We calculate the performance metrics for both SVM models, and we load the performance metrics for the tree models we built in Homework 2 for comparison.

metrics <- as.data.frame(cbind(rbind(svm1cm_complete$byClass,
                                     svm2cm_complete$byClass),
                               rbind(svm1cm_complete$overall,
                                     svm2cm_complete$overall)))
rownames(metrics) <- c("SVM Model 1: Radial Basis",
                       "SVM Model 2: Linear")
my_url2 <- "https://raw.githubusercontent.com/geedoubledee/data622_homework3/main/data622_hw2_metrics.csv"
metrics_prev <- read.csv(my_url2, row.names = 1)
keep <- c("Accuracy", "Kappa", "Precision", "Recall", "F1", "Specificity")
metrics <- metrics |>
    select(all_of(keep)) |>
    round(3) |>
    bind_rows(metrics_prev)
kable(metrics, format = "simple")

	Accuracy	Kappa	Precision	Recall	F1	Specificity
SVM Model 1: Radial Basis	0.871	0.721	0.826	0.818	0.822	0.901
SVM Model 2: Linear	0.850	0.664	0.858	0.705	0.774	0.933
Decision Tree Model 1	0.839	0.639	0.840	0.691	0.758	0.925
Decision Tree Model 2	0.837	0.654	0.754	0.821	0.786	0.846
Random Forest Model	0.888	0.759	0.848	0.846	0.847	0.913

The radial basis SVM model is more accurate than the linear SVM model, and it has a better balance between precision and recall, as we were able to detect visually. Both SVM models were more accurate than the two Decision Tree models, but neither was as accurate as the Random Forest model. The Random Forest model also has the best balance between precision and recall overall, as well as the best recall period, but it is worth noting that the linear SVM model beats it in precision.

Conclusion

Although the Random Forest model is still the best performer, the radial basis SVM model is not that far behind it. It also required a lot less training data to achieve these decent results than the Random Forest model used. It generalized very well to the test data, which is a trademark ability of SVM models that are able to find large margins. They can ignore noise, and they don’t suffer from overfitting, so they lead to relatively small amounts of classification error.

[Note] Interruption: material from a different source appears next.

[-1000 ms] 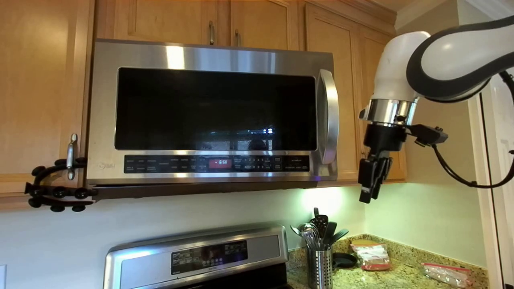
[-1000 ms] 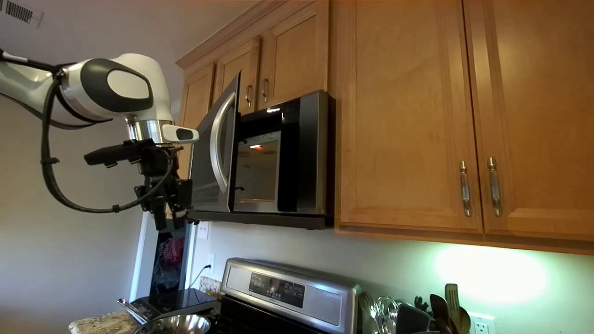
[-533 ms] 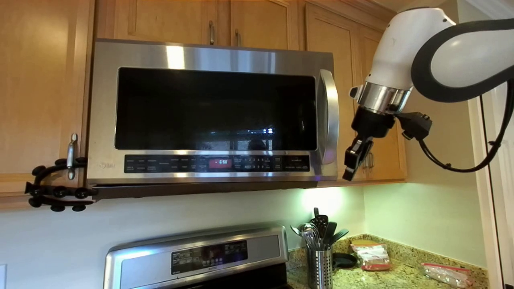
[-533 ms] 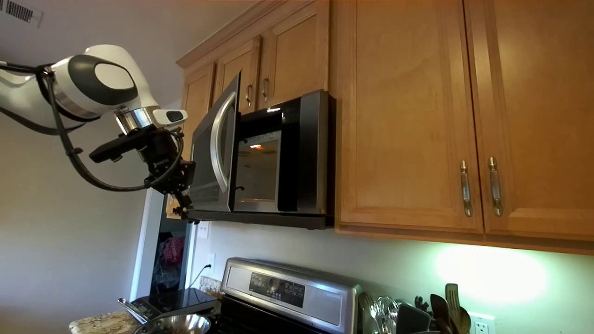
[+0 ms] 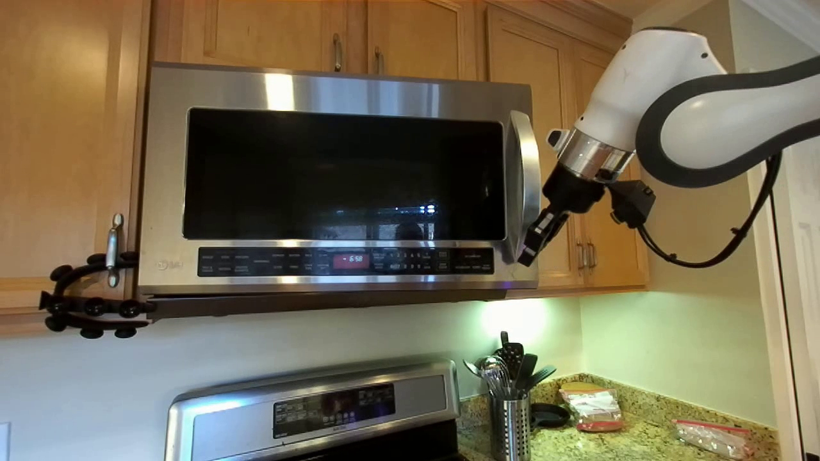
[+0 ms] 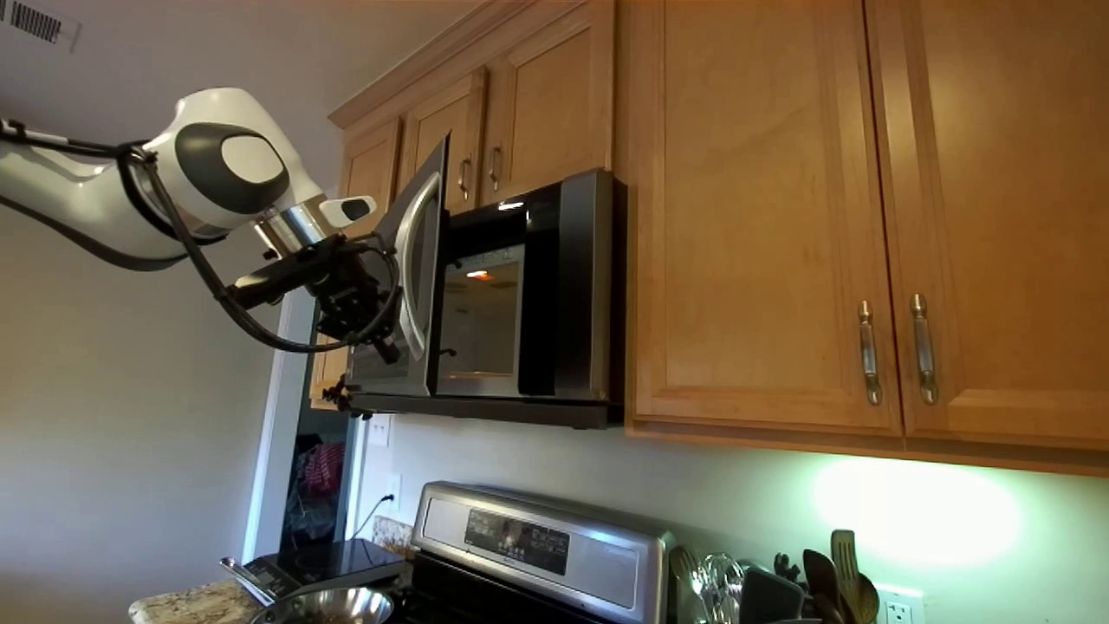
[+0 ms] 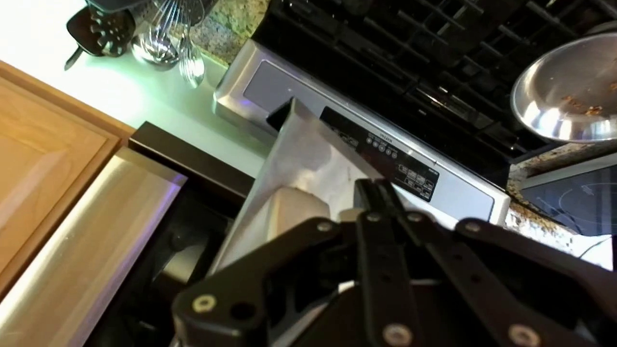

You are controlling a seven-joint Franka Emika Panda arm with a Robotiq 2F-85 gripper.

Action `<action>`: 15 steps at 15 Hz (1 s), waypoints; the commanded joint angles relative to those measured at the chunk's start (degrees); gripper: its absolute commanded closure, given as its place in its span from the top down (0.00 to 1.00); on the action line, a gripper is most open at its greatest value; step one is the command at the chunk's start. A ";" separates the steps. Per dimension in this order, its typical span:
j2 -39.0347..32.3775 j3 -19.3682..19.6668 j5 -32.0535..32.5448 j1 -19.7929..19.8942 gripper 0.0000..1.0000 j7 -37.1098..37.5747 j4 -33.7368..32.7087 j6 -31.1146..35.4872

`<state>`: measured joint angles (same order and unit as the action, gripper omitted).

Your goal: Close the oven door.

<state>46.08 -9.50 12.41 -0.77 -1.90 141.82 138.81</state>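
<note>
Door: the microwave door (image 5: 346, 173) stands open above the stove (image 5: 230, 430); in an exterior view a gap shows between its free edge and the microwave body (image 6: 585, 286).
Handle: the curved steel handle (image 6: 405, 269) runs upright along that free edge.
Gripper: the gripper (image 6: 388, 353) slants downward in front of the door, close to the handle's lower end; whether it touches either one, I cannot tell.
Fingers: in the wrist view the fingers (image 7: 364, 195) are together, meeting at the tips.
Arm: the white arm (image 5: 724, 125) comes in on the handle side, its wrist tilted toward the door.
Display: red digits glow on the display (image 5: 351, 261) below the dark window.
Cupboards: wooden cupboards (image 6: 762, 217) flank the microwave and sit above it.
Counter: a steel can (image 5: 510, 432) of utensils stands just beside the stove; two plastic bags (image 5: 596, 410) lie farther along.
Pan: a steel pan (image 7: 559, 103) with brown bits inside sits by the black burner grates.
</note>
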 commanded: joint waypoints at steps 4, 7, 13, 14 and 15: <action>-7.22 6.15 1.86 -1.16 0.03 -9.97 -2.43 8.44; -10.93 8.38 1.53 -1.55 0.02 -14.26 -4.41 10.32; -20.59 12.35 0.39 -3.05 0.02 -23.02 -12.79 11.15; -22.45 13.10 -0.08 -3.49 0.02 -24.78 -14.66 11.11; -23.89 13.68 -0.53 -3.87 0.02 -26.19 -16.07 11.14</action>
<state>27.40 1.41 12.77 -2.34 -23.40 130.94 148.88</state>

Had the SVM models been able to utilize more data during training, there’s a decent chance they could have outperformed the Random Forest model. We have worked with SVM models before, and training them using the tune function from the e1071 library seemed slower than our previous attempts using the train function from the caret library. When we have more time, we will consider an experiment that compares the computation times. If utilizing different libraries doesn’t make a difference, we would like to find out what does because even though we know SVM models can become slow to train with large datasets, we didn’t think our dataset was really that large in the grand scheme of things.